Voice conversion (VC) using sequence-to-sequence learning of context posterior probabilities is proposed. Conventional VC using shared context posterior probabilities predicts target speech parameters from the context posterior probabilities estimated from the source speech parameters. Although conventional VC can be built from non-parallel data, it is difficult to convert speaker individuality such as phonetic property and speaking rate contained in the posterior probabilities because the source posterior probabilities are directly used for predicting target speech parameters.
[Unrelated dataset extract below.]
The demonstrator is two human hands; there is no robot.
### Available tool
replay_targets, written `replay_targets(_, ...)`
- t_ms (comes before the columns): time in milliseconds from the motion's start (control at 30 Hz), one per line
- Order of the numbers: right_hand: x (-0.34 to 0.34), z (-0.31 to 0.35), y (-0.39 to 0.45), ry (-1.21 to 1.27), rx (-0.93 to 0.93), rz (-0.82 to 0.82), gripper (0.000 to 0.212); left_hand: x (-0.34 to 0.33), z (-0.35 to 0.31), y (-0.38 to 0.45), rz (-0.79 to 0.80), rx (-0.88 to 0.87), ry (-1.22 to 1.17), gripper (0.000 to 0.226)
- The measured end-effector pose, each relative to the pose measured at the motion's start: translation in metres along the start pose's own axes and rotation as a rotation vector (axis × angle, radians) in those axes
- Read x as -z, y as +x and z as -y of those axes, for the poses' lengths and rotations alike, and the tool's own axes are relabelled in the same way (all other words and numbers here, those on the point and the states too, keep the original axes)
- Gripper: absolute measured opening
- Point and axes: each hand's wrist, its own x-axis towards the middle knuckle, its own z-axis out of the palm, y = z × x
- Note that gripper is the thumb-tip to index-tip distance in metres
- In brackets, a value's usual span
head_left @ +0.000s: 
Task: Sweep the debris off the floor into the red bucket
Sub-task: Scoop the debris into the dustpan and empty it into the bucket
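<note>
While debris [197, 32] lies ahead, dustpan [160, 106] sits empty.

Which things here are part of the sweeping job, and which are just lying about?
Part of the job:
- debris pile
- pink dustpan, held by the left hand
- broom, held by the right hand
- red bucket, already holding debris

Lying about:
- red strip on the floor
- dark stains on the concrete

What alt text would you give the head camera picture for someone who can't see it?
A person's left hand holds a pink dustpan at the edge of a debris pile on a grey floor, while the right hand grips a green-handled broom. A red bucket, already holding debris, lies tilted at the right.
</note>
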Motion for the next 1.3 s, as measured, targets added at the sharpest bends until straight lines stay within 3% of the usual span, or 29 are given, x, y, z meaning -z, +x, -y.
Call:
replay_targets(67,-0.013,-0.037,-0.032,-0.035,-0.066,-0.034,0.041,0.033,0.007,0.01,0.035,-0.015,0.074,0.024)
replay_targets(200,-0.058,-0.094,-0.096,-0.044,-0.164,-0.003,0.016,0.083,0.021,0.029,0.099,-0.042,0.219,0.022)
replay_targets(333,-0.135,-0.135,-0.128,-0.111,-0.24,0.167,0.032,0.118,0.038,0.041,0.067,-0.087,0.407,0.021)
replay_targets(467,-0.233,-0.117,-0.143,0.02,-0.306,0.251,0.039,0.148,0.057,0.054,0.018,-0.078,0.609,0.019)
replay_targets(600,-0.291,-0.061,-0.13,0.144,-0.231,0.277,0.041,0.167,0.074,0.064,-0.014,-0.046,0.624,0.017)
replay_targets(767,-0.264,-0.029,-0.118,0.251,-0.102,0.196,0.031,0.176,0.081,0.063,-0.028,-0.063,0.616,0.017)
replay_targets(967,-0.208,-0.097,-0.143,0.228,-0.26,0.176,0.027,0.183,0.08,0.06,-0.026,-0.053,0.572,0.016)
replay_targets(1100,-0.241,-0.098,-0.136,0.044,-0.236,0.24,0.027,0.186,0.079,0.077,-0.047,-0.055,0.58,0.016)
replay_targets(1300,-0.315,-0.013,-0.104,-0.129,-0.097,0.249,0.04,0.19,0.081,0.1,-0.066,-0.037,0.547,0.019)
In this work, we assume that the training data partly include parallel speech data and propose sequence-to-sequence learning between the source and target posterior probabilities. The conversion models perform non-linear and variable-length transformation from the source probability sequence to the target one. Further, we propose a joint training algorithm for the modules. In contrast to conventional VC, which separately trains the speech recognition that estimates posterior probabilities and the speech synthesis that predicts target speech parameters, our proposed method jointly trains these modules along with the proposed probability conversion modules. Experimental results demonstrate that our approach outperforms the conventional VC.